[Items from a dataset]
☆ ☆ ☆ ☆

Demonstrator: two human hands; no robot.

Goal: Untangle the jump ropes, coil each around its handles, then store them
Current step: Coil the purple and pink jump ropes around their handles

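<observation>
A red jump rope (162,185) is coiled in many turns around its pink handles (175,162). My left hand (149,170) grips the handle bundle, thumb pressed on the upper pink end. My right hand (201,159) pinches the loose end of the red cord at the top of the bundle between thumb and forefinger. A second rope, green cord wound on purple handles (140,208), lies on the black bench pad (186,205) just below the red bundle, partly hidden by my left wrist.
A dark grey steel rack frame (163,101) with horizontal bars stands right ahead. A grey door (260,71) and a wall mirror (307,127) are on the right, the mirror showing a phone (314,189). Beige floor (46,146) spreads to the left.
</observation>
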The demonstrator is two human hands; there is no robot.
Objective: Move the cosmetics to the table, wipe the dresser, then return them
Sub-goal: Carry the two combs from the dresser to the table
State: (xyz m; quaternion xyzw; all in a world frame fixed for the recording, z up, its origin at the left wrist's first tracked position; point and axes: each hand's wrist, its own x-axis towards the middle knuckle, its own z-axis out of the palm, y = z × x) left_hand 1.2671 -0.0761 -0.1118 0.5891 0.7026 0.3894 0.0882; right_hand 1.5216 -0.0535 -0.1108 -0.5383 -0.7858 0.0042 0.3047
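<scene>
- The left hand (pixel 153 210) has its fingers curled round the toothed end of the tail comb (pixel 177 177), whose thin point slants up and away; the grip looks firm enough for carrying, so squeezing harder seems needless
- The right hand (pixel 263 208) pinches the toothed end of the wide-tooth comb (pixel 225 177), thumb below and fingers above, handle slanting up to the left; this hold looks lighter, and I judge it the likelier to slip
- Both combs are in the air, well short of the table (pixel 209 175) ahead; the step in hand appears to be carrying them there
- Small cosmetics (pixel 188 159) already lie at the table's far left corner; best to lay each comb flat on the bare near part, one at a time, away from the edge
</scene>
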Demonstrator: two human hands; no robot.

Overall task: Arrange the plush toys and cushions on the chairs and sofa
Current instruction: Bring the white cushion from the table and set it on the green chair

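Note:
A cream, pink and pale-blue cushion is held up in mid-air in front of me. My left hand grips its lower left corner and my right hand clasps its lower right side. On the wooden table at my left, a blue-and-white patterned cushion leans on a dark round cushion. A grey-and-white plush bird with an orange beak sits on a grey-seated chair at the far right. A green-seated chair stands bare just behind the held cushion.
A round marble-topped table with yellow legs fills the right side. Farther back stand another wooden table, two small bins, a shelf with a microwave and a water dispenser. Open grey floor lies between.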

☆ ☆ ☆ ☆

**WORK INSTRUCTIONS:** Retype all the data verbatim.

**OUTPUT BELOW:**
Demonstrator: two human hands; no robot.

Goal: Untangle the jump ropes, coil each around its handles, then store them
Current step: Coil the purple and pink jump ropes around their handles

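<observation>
A red jump rope (162,185) is coiled in many turns around its pink handles (175,162). My left hand (149,170) grips the handle bundle, thumb pressed on the upper pink end. My right hand (201,159) pinches the loose end of the red cord at the top of the bundle between thumb and forefinger. A second rope, green cord wound on purple handles (140,208), lies on the black bench pad (186,205) just below the red bundle, partly hidden by my left wrist.
A dark grey steel rack frame (163,101) with horizontal bars stands right ahead. A grey door (260,71) and a wall mirror (307,127) are on the right, the mirror showing a phone (314,189). Beige floor (46,146) spreads to the left.
</observation>
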The demonstrator is two human hands; there is no robot.
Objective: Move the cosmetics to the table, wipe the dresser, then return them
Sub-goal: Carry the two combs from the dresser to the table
State: (xyz m; quaternion xyzw; all in a world frame fixed for the recording, z up, its origin at the left wrist's first tracked position; point and axes: each hand's wrist, its own x-axis towards the middle knuckle, its own z-axis out of the palm, y = z × x) left_hand 1.2671 -0.0761 -0.1118 0.5891 0.7026 0.3894 0.0882; right_hand 1.5216 -0.0535 -0.1108 -0.5383 -0.7858 0.0042 0.3047
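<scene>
- The left hand (pixel 153 210) has its fingers curled round the toothed end of the tail comb (pixel 177 177), whose thin point slants up and away; the grip looks firm enough for carrying, so squeezing harder seems needless
- The right hand (pixel 263 208) pinches the toothed end of the wide-tooth comb (pixel 225 177), thumb below and fingers above, handle slanting up to the left; this hold looks lighter, and I judge it the likelier to slip
- Both combs are in the air, well short of the table (pixel 209 175) ahead; the step in hand appears to be carrying them there
- Small cosmetics (pixel 188 159) already lie at the table's far left corner; best to lay each comb flat on the bare near part, one at a time, away from the edge
</scene>
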Demonstrator: two human hands; no robot.

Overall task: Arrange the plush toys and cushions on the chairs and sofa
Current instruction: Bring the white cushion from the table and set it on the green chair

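Note:
A cream, pink and pale-blue cushion is held up in mid-air in front of me. My left hand grips its lower left corner and my right hand clasps its lower right side. On the wooden table at my left, a blue-and-white patterned cushion leans on a dark round cushion. A grey-and-white plush bird with an orange beak sits on a grey-seated chair at the far right. A green-seated chair stands bare just behind the held cushion.
A round marble-topped table with yellow legs fills the right side. Farther back stand another wooden table, two small bins, a shelf with a microwave and a water dispenser. Open grey floor lies between.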

What the exercise asked for has been given in full.